Madame Emmanuelle Z... et le syndicat des copropriétaires sont dès lors fondés à agir à l'encontre des associés, la poursuite préalable de la personne morale n'étant plus possible, et en toute hypothèse vaine.
L'ordonnance sera pour ces motifs confirmée sur ce point.
SUR L'EXPERTISE
L'article 145 du code de procédure civile dispose que "s'il existe un motif légitime de conserver ou d'établir avant tout procès la preuve de faits dont pourrait dépendre la solution d'un litige, les mesures d'instruction légalement admissibles peuvent être ordonnées à la demande de tout intéressé, sur requête ou en référé".
Les désordres décrits aux procès-verbaux précités, affectant tant les parties privatives que communes, fondent l'expertise sollicitée.
L'ordonnance sera confirmée sur ce point.

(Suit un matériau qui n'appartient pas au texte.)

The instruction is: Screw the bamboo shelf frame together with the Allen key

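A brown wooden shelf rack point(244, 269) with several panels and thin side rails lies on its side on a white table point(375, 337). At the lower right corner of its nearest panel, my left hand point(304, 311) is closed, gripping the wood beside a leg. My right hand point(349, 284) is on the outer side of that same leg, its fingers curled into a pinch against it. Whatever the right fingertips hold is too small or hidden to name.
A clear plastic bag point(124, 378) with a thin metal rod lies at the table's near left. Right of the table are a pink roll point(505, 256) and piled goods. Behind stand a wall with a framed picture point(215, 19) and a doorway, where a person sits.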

SUR LES DEMANDES PRÉSENTÉES SUR LE FONDEMENT DE L'ARTICLE 700 DU CODE DE PROCÉDURE CIVILE
Il serait par ailleurs inéquitable et préjudiciable aux droits des intimés de laisser à leur charge les sommes exposées par eux et non comprises dans les dépens d'appel. Il sera pour ce motif fait droit à la demande formée de ce chef pour le montant ci-après précisé.
SUR LES DÉPENS
La charge des dépens d'appel incombe aux appelants.
PAR CES MOTIFS,
CONFIRME l'ordonnance du 13 juin 2017 du juge des référés du tribunal de grande instance de LA ROCHELLE ;
CONDAMNE in solidum Monsieur Philippe X... et Monsieur Robert Y... à payer à Madame Emmanuelle Z... et le syndicat des copropriétaires de l'ensemble immobilier LE CENTRE la somme de 1.200 euros sur le fondement de l'article 700 du code de procédure civile ;
CONDAMNE in solidum Monsieur Philippe X... et Monsieur Robert Y... aux dépens d'appel.